:: DATA SECTION

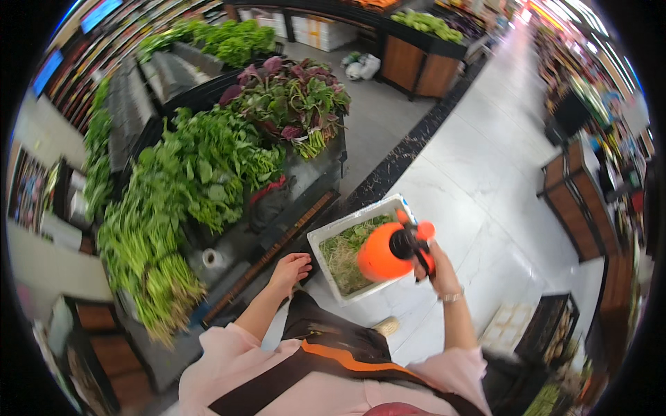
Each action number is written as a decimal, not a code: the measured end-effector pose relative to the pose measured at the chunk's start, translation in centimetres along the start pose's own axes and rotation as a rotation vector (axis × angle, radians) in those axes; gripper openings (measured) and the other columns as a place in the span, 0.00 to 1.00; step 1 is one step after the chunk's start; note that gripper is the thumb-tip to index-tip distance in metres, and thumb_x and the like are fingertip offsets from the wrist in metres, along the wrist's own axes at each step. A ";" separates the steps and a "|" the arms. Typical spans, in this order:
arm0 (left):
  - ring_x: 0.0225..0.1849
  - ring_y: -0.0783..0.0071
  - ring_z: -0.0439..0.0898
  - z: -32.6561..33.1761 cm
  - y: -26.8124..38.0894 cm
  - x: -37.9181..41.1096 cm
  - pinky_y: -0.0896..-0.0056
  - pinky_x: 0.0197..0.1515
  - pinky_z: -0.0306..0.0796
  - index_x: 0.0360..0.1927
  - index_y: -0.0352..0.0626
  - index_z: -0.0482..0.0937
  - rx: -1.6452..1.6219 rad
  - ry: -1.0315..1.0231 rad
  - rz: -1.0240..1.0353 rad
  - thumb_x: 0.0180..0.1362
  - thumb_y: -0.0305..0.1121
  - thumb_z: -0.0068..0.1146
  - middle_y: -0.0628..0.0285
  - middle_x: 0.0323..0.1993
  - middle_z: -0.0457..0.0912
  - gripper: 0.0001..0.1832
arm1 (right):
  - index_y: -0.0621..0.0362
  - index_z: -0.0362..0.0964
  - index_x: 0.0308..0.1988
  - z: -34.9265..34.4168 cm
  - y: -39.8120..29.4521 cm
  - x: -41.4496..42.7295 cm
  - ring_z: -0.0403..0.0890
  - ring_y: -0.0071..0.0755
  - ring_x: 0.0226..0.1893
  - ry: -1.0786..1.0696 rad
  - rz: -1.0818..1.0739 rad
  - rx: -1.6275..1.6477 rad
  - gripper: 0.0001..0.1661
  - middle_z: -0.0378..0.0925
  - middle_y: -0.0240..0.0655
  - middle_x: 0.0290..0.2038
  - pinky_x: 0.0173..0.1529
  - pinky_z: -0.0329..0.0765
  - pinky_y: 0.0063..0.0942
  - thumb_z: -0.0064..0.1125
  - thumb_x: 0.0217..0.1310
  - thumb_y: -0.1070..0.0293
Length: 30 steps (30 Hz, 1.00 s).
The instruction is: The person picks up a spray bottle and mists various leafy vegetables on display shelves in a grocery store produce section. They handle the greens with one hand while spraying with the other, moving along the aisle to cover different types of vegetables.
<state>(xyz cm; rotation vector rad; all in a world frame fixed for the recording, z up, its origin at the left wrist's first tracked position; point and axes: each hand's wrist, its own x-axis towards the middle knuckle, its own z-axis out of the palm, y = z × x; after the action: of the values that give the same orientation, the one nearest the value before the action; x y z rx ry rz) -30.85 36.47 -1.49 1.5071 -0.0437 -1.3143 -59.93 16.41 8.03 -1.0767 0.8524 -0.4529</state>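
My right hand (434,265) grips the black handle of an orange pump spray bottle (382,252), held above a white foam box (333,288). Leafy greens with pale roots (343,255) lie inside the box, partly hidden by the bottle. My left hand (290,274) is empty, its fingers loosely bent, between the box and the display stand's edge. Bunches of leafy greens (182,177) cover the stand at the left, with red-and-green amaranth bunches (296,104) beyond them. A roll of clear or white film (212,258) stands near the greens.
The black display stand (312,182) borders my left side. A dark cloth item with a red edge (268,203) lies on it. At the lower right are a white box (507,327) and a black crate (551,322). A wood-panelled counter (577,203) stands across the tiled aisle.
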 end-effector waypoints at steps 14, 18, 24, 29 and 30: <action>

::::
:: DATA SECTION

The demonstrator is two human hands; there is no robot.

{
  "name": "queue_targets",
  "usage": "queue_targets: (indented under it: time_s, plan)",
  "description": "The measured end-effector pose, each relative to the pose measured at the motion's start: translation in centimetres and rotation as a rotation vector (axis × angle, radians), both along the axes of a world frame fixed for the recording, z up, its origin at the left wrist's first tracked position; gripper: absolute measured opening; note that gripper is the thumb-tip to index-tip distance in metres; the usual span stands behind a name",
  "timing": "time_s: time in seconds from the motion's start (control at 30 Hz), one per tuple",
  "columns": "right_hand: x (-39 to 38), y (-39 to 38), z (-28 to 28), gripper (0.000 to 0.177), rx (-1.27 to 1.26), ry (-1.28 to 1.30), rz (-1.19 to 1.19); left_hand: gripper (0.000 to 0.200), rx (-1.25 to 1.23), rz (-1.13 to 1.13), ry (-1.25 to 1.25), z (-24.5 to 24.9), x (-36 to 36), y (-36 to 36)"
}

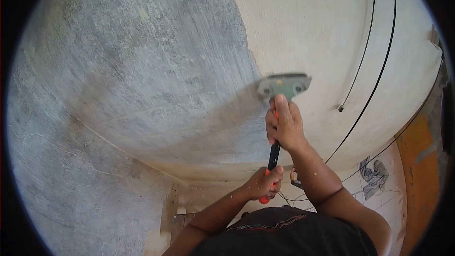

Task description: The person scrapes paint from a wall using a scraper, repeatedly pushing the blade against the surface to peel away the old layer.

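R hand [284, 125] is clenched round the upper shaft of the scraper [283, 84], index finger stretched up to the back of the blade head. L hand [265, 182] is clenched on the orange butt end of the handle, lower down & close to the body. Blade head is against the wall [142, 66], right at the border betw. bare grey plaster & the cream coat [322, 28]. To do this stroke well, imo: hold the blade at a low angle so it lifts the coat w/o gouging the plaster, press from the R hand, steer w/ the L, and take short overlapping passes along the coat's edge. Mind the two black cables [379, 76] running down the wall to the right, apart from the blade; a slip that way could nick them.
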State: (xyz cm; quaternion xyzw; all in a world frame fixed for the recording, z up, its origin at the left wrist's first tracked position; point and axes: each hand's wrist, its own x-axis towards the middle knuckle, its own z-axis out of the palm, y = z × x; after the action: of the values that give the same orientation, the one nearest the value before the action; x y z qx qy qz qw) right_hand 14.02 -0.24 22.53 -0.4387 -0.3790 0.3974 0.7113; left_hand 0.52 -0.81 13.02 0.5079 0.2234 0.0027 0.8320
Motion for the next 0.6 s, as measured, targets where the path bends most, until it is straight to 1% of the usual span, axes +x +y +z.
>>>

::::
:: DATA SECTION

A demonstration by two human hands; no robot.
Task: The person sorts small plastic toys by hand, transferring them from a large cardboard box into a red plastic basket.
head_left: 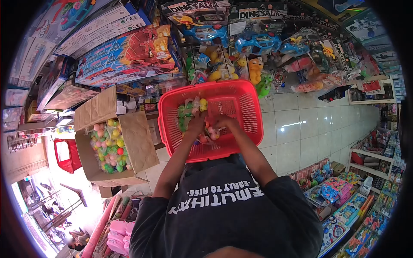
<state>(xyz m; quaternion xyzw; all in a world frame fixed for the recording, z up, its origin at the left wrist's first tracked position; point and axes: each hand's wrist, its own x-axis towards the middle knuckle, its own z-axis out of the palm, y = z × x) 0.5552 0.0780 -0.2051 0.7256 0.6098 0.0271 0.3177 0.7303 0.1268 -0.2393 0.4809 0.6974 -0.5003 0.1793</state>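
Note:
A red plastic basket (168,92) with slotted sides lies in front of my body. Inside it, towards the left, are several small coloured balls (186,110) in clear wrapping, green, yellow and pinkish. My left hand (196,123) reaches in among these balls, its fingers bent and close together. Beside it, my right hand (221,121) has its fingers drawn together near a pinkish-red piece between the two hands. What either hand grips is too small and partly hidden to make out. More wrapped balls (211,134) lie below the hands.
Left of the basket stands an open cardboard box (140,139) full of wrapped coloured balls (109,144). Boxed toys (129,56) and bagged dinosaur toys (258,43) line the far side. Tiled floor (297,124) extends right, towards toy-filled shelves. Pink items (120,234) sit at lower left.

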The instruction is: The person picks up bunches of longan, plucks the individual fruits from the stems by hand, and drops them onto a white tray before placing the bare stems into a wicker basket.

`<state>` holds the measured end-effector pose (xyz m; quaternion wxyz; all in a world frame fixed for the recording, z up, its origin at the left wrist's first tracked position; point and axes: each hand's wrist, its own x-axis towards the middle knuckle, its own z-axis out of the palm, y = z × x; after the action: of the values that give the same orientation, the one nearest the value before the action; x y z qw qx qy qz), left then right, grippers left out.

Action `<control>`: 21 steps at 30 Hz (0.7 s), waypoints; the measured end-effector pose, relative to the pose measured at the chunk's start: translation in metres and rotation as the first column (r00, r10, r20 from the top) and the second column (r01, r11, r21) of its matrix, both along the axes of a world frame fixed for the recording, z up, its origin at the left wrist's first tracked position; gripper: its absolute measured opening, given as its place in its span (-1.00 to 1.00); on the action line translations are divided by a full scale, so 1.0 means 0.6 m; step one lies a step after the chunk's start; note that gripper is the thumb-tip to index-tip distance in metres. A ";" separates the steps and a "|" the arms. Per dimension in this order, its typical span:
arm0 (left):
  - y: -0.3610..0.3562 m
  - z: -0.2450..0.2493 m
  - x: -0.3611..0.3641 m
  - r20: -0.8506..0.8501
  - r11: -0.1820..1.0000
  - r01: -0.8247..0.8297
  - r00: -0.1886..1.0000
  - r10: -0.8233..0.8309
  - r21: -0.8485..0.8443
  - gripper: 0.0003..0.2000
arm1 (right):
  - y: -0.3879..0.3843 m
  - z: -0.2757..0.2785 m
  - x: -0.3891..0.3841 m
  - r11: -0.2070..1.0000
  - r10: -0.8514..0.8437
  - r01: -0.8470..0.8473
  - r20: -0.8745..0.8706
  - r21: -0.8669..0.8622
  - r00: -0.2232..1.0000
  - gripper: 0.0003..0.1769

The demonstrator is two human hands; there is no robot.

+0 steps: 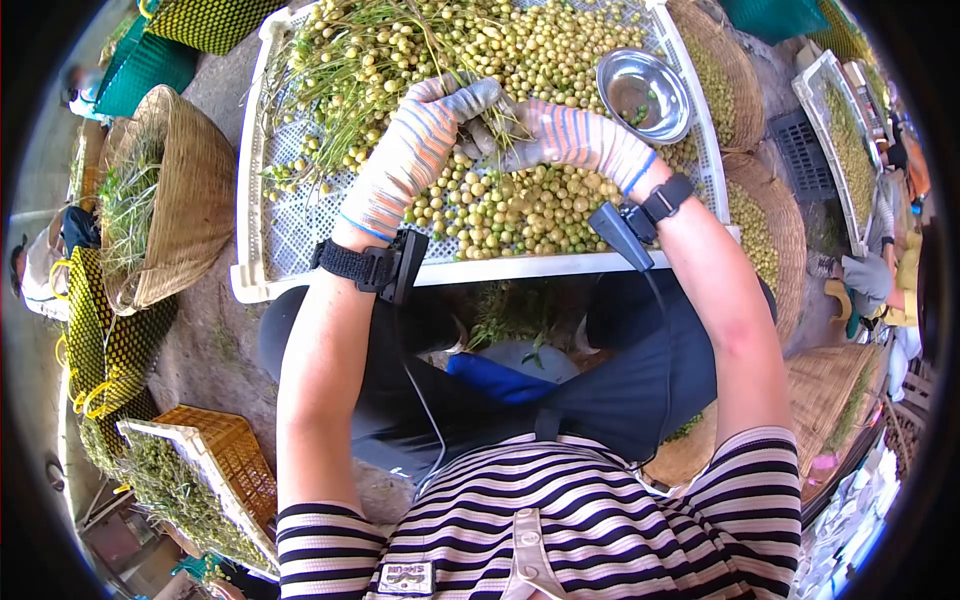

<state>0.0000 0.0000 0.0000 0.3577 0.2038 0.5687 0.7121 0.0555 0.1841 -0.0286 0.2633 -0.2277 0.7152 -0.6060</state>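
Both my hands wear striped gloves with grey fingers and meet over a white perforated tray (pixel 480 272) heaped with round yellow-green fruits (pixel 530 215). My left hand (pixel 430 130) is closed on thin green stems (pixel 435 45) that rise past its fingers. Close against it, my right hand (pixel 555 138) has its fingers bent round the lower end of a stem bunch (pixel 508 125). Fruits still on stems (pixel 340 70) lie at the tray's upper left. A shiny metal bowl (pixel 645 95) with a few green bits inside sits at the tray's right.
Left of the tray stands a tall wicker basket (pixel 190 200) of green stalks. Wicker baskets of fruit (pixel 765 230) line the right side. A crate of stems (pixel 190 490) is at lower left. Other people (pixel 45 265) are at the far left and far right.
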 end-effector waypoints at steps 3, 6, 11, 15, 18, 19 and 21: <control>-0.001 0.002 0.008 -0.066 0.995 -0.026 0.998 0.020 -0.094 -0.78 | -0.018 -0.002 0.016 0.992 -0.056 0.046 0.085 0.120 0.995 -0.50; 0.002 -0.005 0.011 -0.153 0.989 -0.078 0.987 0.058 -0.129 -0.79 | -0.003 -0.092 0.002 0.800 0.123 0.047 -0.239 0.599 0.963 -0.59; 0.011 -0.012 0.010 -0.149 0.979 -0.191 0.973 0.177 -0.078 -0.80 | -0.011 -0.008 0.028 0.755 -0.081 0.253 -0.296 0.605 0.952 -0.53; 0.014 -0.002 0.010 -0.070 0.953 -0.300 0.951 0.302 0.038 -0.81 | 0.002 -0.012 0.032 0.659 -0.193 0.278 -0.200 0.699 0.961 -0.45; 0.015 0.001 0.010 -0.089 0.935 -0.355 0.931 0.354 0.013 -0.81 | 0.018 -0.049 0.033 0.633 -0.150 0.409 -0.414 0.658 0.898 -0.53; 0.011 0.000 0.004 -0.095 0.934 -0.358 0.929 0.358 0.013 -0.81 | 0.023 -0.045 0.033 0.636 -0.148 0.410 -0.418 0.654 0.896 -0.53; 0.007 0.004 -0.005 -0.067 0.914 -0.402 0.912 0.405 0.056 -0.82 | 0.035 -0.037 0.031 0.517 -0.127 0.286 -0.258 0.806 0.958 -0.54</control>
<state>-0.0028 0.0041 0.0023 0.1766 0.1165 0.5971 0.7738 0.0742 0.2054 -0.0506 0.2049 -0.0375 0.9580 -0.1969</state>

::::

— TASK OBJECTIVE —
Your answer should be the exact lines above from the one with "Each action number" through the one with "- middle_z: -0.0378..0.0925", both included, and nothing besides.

— TASK OUTPUT —
Each action number is written as a decimal, not a code: the measured end-effector pose relative to the pose measured at the chunk's start, translation in centimetres along the start pose's own axes and rotation as a rotation vector (axis × angle, radians) in those axes; gripper openings (measured) and the other columns as a place in the span, 0.00 to 1.00; step 1 is one step after the chunk's start; note that gripper is the thumb-tip to index-tip distance in metres, and thumb_x and the like are fingertip offsets from the wrist in metres, along the wrist's own axes at each step. A ";" separates the steps and a "|" the arms. Typical spans, in this order:
arm0 (left):
  - ring_x: 0.0225..0.1849
  - ring_y: -0.0783..0.0071
  - ring_z: -0.0439..0.0898
  - z: -32.6561..33.1761 cm
  - y: -26.8124..38.0894 cm
  - x: -37.9181..41.1096 cm
  - pinky_y: -0.0896..-0.0056
  - pinky_x: 0.0197..0.1515
  - pinky_z: -0.0306..0.0796
  - index_x: 0.0360..0.1927
  - index_y: -0.0352..0.0626
  - index_z: -0.0482..0.0937
  - rx: -1.6452..1.6219 rad
  - ry: -1.0315..1.0231 rad
  - rz: -1.0240..1.0353 rad
  - thumb_x: 0.0180..0.1362
  - thumb_y: -0.0305..0.1121
  - thumb_z: -0.0068..0.1146
  - middle_y: -0.0628..0.0285
  - middle_x: 0.0323..0.1993
  - middle_z: -0.0457..0.0912
  - gripper: 0.0001..0.1832
arm1 (right):
  - index_y: -0.0621..0.0362
  - index_z: -0.0362..0.0964
  - index_x: 0.0308..0.1988
  - z: -34.9265..34.4168 cm
  - y: -39.8120..29.4521 cm
  - x: -41.4496..42.7295 cm
  - ring_z: -0.0403..0.0890
  - ring_y: -0.0071..0.0755
  - ring_x: 0.0226..0.1893
  - ry: -1.0786..1.0696 rad
  - rz: -1.0818..1.0739 rad
  - rx: -1.6275..1.6477 rad
  - gripper: 0.0001..0.1661
  - middle_z: -0.0378..0.0925

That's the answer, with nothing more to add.